## What the task asks
All that is wanted is the lines from the first line of the listing below through the line containing "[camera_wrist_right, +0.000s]", written out exactly with pictures left out.

## Extracted records
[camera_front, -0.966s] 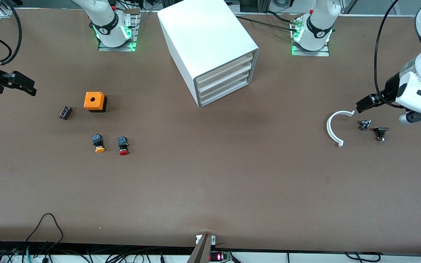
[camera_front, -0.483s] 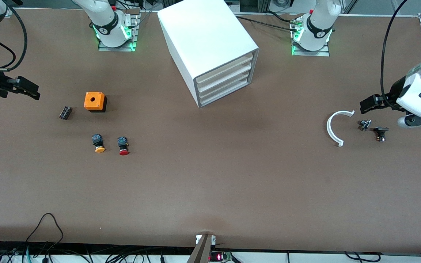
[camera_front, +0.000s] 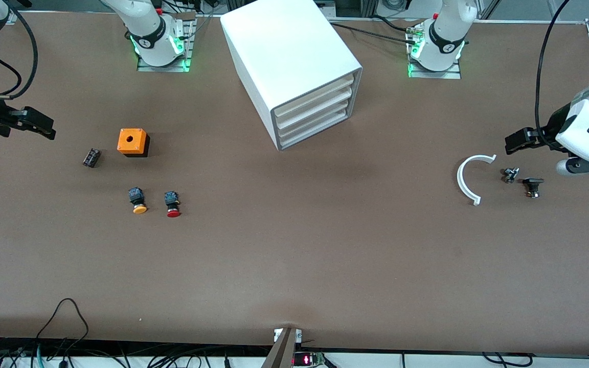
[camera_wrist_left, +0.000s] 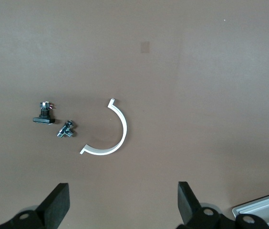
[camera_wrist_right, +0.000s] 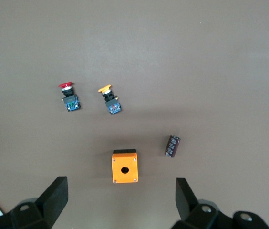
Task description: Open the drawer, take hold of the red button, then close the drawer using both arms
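Note:
The white cabinet [camera_front: 294, 66] stands at the table's middle near the bases, its four cream-fronted drawers [camera_front: 312, 110] all shut. The red-capped button [camera_front: 173, 204] lies on the table toward the right arm's end, beside an orange-yellow-capped button [camera_front: 138, 200]; it also shows in the right wrist view [camera_wrist_right: 69, 97]. My right gripper [camera_front: 36, 124] is open and empty, up in the air at the right arm's end of the table. My left gripper [camera_front: 517, 141] is open and empty, over the table at the left arm's end, by a white curved piece [camera_front: 471, 176].
An orange cube with a hole [camera_front: 133, 142] and a small dark part [camera_front: 91, 157] lie near the buttons. By the white curved piece [camera_wrist_left: 107, 136] lie a small metal fitting [camera_front: 510, 175] and a black part [camera_front: 533, 185]. Cables run along the table's near edge.
My left gripper has risen and drawn back a little toward the left arm's end of the table. My right gripper has shifted slightly inward and up. Nothing on the table has moved.

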Controlling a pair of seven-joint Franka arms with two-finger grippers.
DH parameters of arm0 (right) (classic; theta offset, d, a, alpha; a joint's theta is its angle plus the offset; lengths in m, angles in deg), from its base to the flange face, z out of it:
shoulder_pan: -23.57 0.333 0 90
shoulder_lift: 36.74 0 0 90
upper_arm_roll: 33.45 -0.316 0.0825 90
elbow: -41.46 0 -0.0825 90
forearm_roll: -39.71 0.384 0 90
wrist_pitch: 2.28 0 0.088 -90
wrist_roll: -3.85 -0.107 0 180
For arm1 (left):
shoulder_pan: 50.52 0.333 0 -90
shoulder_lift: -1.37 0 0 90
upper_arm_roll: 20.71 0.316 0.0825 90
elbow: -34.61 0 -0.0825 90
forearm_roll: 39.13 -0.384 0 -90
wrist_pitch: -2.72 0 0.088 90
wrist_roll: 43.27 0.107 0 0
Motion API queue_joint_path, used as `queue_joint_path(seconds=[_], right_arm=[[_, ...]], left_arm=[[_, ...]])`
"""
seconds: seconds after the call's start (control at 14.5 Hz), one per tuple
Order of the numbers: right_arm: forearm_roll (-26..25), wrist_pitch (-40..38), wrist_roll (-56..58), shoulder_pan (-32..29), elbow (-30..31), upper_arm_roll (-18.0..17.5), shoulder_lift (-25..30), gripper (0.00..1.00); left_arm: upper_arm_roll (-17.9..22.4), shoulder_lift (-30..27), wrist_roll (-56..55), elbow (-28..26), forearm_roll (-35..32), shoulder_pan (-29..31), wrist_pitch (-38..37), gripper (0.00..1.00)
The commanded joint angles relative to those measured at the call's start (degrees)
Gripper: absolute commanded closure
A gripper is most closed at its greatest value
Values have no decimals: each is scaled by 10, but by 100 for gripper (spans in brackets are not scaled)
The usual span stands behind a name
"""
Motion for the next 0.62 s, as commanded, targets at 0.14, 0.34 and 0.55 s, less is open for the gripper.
queue_joint_path(seconds=[0.14, 0.34, 0.55], right_arm=[[8, -23, 9, -3, -5, 1, 2, 0], [8, -21, 9, -2, -1, 1, 6, 0], [8, -16, 9, -2, 13, 1, 19, 0]], left_arm=[[-4, 2, 11, 16, -6, 2, -16, 0], [-4, 2, 11, 16, -6, 3, -16, 0], [-4, 1, 11, 16, -6, 3, -17, 0]])
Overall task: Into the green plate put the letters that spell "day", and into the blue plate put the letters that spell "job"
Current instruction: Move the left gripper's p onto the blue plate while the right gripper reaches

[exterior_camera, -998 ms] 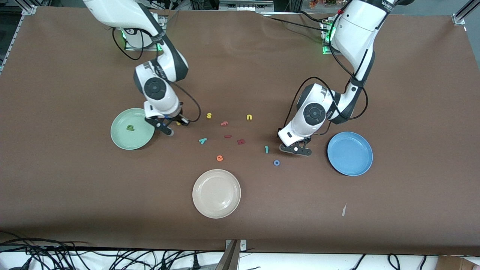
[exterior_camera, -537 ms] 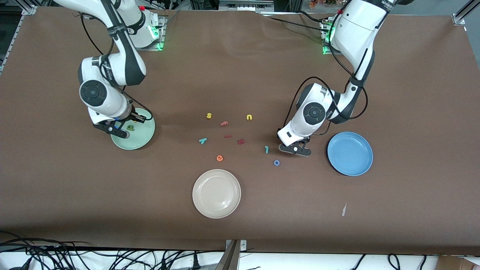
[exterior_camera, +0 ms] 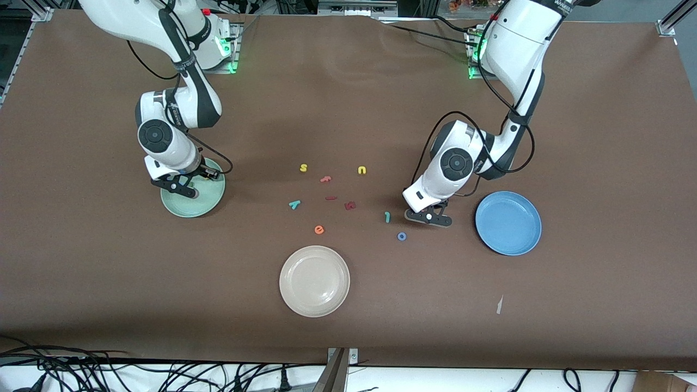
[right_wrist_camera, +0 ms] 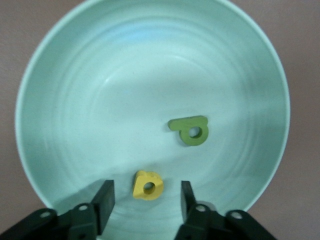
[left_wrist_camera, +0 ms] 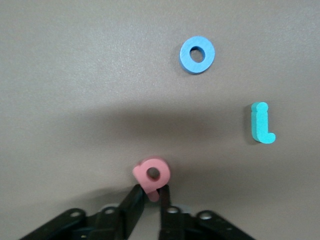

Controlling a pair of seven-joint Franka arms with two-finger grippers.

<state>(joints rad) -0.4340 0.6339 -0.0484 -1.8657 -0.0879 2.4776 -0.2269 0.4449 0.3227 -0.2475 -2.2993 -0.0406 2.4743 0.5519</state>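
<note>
Two loose yellow letters "s" (exterior_camera: 303, 168), "u" (exterior_camera: 361, 170)

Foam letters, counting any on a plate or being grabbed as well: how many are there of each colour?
Yellow: 3, s, u, a
Teal: 2, y, j
Pink: 2, f, b
Red: 2, a sliver and a chunk
Blue: 1, o
Green: 1, d
Orange: 1, e
Total: 12
</note>
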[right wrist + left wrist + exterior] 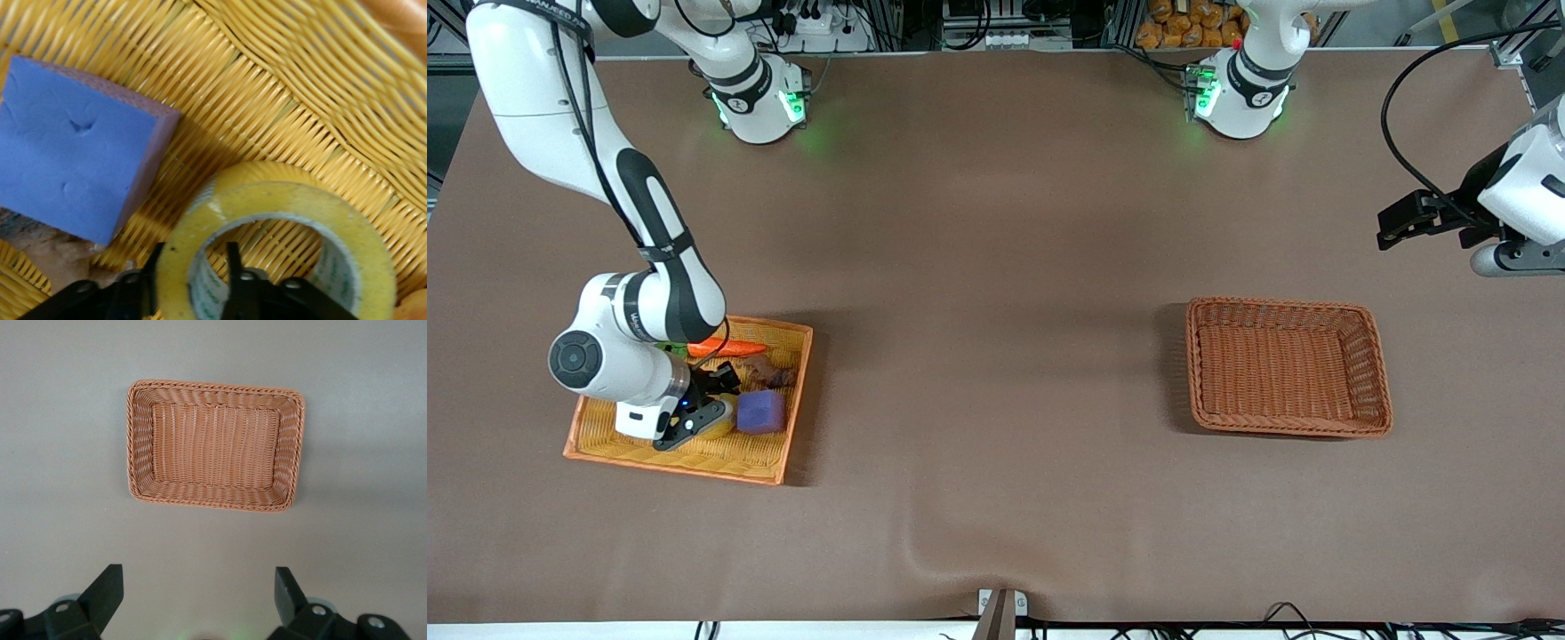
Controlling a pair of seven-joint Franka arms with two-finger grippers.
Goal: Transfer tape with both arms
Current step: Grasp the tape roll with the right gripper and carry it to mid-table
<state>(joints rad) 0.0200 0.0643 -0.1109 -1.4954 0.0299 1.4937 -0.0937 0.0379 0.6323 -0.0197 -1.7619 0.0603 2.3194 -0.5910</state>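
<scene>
The tape, a yellowish roll with a grey core, lies flat in the yellow basket next to the purple cube. My right gripper is down in that basket with one finger inside the roll's hole and one outside, closed on the roll's wall. In the front view the right gripper covers most of the tape. My left gripper is open and empty. It waits in the air at the left arm's end of the table, looking down on the brown wicker basket.
The yellow basket also holds the purple cube, an orange carrot and a brown lump. The brown wicker basket stands empty toward the left arm's end.
</scene>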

## Output for this task
[camera_front, -0.966s] 
[camera_front, -0.483s] 
[camera_front, +0.000s] 
[camera_wrist_left, +0.000s] 
[camera_wrist_right, +0.000s] 

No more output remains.